PROBLEM STATEMENT
Go through the material below and count the lines with the string "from"; the number is the whole answer.

○ ○ ○ ○ ○ ○ ○

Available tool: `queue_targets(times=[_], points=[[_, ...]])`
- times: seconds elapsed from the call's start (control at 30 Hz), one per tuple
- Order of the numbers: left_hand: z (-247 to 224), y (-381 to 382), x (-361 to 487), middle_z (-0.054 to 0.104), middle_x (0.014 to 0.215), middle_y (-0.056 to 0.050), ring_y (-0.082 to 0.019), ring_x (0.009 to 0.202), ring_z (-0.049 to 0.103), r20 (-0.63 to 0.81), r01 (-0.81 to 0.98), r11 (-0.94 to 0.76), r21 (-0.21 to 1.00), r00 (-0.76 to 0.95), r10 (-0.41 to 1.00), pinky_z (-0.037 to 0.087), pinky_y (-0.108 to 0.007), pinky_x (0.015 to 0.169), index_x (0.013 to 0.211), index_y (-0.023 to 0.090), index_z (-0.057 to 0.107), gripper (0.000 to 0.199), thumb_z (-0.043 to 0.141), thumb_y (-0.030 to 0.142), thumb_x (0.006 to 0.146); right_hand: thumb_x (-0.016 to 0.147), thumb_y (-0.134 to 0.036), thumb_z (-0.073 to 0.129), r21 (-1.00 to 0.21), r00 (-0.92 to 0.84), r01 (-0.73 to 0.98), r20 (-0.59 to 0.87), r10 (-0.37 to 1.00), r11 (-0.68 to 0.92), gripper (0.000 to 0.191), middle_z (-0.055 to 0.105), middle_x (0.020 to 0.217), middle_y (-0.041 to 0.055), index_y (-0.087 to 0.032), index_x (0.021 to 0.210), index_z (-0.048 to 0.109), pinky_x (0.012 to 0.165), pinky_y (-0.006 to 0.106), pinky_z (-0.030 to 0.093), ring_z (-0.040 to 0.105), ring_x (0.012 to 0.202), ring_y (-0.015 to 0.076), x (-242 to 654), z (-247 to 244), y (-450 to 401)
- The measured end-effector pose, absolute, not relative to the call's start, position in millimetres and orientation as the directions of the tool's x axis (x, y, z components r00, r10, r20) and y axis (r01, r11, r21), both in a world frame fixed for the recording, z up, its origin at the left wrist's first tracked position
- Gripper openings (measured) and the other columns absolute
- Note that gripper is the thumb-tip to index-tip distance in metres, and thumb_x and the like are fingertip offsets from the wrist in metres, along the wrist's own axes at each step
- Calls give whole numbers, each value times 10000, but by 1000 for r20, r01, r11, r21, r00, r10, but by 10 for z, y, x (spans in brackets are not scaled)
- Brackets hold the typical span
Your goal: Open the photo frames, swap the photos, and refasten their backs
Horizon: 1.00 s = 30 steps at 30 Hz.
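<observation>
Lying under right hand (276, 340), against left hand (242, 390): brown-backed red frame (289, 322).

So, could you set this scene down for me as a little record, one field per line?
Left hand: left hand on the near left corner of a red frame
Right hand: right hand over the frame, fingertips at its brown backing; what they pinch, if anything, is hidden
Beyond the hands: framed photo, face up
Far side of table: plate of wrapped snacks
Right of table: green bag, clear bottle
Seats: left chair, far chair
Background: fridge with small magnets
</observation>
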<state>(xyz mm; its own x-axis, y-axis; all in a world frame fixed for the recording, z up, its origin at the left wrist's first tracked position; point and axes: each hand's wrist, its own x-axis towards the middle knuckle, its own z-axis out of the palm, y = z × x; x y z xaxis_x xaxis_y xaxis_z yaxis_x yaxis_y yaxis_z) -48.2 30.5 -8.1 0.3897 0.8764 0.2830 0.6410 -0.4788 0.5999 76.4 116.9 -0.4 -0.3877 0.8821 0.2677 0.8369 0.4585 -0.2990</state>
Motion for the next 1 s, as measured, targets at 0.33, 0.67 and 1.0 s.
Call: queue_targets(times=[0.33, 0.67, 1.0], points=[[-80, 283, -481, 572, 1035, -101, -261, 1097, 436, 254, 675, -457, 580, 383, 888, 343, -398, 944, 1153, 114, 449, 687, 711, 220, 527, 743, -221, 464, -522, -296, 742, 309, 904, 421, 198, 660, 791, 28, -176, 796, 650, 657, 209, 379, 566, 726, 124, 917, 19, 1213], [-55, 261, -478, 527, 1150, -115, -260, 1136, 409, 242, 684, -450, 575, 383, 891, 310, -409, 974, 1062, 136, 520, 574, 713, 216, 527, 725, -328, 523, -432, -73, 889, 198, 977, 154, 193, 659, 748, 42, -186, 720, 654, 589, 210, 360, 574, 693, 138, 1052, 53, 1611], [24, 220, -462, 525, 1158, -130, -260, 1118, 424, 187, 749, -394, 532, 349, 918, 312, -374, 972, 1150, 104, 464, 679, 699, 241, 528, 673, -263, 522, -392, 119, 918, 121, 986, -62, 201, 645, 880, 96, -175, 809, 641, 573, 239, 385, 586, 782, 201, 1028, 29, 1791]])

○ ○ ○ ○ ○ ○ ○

WRITTEN RESPONSE
2